DIRECTIONS → Without omitting anything, copy every entry word for word.

Data extracted from a collection:
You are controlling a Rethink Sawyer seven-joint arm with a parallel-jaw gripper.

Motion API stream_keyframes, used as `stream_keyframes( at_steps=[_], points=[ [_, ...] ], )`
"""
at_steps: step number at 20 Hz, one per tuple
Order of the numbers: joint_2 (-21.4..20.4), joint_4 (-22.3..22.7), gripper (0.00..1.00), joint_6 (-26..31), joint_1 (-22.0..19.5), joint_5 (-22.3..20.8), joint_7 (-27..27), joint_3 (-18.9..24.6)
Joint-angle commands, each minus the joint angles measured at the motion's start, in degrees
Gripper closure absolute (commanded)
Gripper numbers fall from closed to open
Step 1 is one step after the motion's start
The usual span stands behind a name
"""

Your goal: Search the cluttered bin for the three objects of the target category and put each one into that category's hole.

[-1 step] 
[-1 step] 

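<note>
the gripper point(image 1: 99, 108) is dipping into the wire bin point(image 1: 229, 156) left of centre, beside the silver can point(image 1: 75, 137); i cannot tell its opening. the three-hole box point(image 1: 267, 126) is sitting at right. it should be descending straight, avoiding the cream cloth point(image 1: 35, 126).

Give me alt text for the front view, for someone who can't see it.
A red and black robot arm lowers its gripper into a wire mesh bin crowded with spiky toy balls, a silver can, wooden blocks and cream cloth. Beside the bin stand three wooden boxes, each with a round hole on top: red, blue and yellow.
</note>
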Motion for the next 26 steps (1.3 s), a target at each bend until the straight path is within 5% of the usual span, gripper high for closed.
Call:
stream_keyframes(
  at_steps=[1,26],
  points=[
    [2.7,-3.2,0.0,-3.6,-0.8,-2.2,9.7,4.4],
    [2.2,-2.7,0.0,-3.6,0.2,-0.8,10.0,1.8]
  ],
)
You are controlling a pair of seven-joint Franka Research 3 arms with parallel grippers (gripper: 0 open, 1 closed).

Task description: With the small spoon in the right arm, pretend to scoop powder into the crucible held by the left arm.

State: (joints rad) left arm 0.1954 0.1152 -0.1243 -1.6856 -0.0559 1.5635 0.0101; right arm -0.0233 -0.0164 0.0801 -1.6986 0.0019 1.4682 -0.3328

SOLUTION TO THE PROBLEM →
You are controlling a Rethink Sawyer seven-joint arm with a parallel-jaw gripper.

Motion API stream_keyframes, used as `stream_keyframes( at_steps=[_], points=[ [_, ...] ], )`
"""
at_steps: step number at 20 Hz, one per tuple
Order of the numbers: joint_2 (-21.4..20.4), joint_4 (-22.3..22.7), gripper (0.00..1.00), joint_6 (-26..31), joint_1 (-22.0..19.5), joint_5 (-22.3..20.8), joint_7 (-27..27), joint_3 (-18.9..24.6)
Joint-angle commands, each minus the joint angles measured at the motion's start, in degrees
Gripper closure absolute (commanded)
Gripper numbers fall from closed to open
Step 1 is one step after the motion's start
The usual span stands behind a name
"""

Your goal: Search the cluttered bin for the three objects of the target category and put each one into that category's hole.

[-1 step] 
[-1 step] 

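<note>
the gripper point(image 1: 99, 108) is dipping into the wire bin point(image 1: 229, 156) left of centre, beside the silver can point(image 1: 75, 137); i cannot tell its opening. the three-hole box point(image 1: 267, 126) is sitting at right. it should be descending straight, avoiding the cream cloth point(image 1: 35, 126).

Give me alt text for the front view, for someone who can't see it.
A red and black robot arm lowers its gripper into a wire mesh bin crowded with spiky toy balls, a silver can, wooden blocks and cream cloth. Beside the bin stand three wooden boxes, each with a round hole on top: red, blue and yellow.
</note>
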Motion for the next 26 steps (1.3 s), a target at each bend until the straight path is within 5% of the usual span, gripper high for closed.
Call:
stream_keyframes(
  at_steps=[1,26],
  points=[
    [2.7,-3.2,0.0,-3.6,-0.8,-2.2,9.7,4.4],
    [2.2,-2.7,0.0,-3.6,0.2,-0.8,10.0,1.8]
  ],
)
You are controlling a pair of seven-joint Franka Research 3 arms with parallel grippers (gripper: 0 open, 1 closed).

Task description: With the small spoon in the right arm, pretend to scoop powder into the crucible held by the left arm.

State: (joints rad) left arm 0.1954 0.1152 -0.1243 -1.6856 -0.0559 1.5635 0.0101; right arm -0.0233 -0.0164 0.0801 -1.6986 0.0019 1.4682 -0.3328

The response is now done.